Only one stretch of the listing below is wanted. Begin at the line that has "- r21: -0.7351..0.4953", stop after the line that has "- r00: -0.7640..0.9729", and repeat every line in between exactly.

—————

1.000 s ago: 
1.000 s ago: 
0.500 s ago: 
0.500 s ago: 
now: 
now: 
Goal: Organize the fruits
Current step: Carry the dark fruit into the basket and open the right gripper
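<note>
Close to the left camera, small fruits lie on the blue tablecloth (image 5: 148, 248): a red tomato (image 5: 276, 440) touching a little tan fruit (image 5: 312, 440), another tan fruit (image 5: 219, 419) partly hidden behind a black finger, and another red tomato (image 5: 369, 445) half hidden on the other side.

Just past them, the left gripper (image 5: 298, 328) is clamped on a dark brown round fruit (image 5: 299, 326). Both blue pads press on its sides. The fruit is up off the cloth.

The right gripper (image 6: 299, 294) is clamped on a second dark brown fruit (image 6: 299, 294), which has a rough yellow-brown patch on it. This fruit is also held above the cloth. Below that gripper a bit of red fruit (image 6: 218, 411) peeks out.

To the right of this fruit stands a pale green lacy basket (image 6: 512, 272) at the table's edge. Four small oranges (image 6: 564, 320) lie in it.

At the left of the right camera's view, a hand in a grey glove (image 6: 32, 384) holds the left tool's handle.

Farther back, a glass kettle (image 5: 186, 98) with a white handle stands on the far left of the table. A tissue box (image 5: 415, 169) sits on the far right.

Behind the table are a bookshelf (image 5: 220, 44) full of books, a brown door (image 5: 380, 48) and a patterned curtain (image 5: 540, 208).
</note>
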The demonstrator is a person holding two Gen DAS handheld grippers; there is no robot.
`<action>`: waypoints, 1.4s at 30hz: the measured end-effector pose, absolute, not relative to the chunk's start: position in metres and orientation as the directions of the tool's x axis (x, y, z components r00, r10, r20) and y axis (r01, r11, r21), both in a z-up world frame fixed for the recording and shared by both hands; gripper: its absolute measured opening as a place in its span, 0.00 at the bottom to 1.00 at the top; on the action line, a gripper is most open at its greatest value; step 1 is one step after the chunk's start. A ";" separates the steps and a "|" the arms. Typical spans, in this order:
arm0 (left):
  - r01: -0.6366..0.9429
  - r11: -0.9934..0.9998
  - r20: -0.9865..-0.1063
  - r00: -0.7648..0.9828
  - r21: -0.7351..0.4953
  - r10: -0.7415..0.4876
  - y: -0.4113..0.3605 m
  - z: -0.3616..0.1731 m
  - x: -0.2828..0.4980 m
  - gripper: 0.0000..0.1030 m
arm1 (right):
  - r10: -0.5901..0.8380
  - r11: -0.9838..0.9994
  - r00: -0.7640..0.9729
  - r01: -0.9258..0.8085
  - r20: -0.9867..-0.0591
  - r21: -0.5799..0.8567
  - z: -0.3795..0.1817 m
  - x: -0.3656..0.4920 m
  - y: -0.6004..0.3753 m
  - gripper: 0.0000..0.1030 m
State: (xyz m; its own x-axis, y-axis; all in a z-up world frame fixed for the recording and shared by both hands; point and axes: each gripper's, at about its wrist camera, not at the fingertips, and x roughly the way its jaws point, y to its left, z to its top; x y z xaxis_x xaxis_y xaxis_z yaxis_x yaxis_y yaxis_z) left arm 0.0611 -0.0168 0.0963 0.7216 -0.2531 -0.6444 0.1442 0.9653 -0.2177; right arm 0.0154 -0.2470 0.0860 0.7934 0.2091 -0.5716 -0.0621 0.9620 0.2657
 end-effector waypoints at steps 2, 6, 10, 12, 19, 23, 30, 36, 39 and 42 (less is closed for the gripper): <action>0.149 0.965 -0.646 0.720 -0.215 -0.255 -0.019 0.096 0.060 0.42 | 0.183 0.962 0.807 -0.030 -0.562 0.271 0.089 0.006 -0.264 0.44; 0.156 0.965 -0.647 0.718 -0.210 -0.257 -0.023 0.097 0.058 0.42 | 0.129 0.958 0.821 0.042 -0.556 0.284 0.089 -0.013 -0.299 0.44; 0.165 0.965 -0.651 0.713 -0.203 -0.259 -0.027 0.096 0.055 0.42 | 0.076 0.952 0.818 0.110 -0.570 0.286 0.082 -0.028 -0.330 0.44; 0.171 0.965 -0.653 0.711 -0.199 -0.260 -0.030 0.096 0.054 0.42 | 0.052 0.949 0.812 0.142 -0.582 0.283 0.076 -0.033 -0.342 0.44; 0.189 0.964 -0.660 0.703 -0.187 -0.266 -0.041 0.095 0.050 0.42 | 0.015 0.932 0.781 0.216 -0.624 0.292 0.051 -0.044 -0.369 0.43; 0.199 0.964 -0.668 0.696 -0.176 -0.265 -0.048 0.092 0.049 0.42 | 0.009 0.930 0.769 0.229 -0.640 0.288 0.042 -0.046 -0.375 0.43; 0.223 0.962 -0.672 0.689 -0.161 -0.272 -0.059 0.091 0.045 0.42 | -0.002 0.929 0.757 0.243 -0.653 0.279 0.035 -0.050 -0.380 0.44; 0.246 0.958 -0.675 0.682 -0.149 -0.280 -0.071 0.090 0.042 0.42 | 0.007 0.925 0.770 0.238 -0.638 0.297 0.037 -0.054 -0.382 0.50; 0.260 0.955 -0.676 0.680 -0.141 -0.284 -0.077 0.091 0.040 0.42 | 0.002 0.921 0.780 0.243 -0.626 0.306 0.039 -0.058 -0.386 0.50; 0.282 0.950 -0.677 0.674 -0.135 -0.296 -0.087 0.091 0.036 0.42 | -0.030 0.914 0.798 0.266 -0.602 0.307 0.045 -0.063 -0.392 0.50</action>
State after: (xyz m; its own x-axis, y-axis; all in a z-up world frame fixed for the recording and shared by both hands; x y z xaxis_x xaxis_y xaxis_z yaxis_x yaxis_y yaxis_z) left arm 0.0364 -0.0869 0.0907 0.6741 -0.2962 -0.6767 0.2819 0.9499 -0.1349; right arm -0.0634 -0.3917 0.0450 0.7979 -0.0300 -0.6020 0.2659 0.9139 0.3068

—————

◆ Completed exercise ◆
  - r21: -0.7351..0.4953
  - r10: -0.7415..0.4876
  - y: -0.4113..0.3605 m
  - z: -0.3616..0.1731 m
  - x: -0.2828..0.4980 m
  - gripper: 0.0000..0.1030 m
arm1 (right):
  - r10: -0.5901..0.8380
  - r11: -0.9838..0.9994
  - r00: -0.7640..0.9729

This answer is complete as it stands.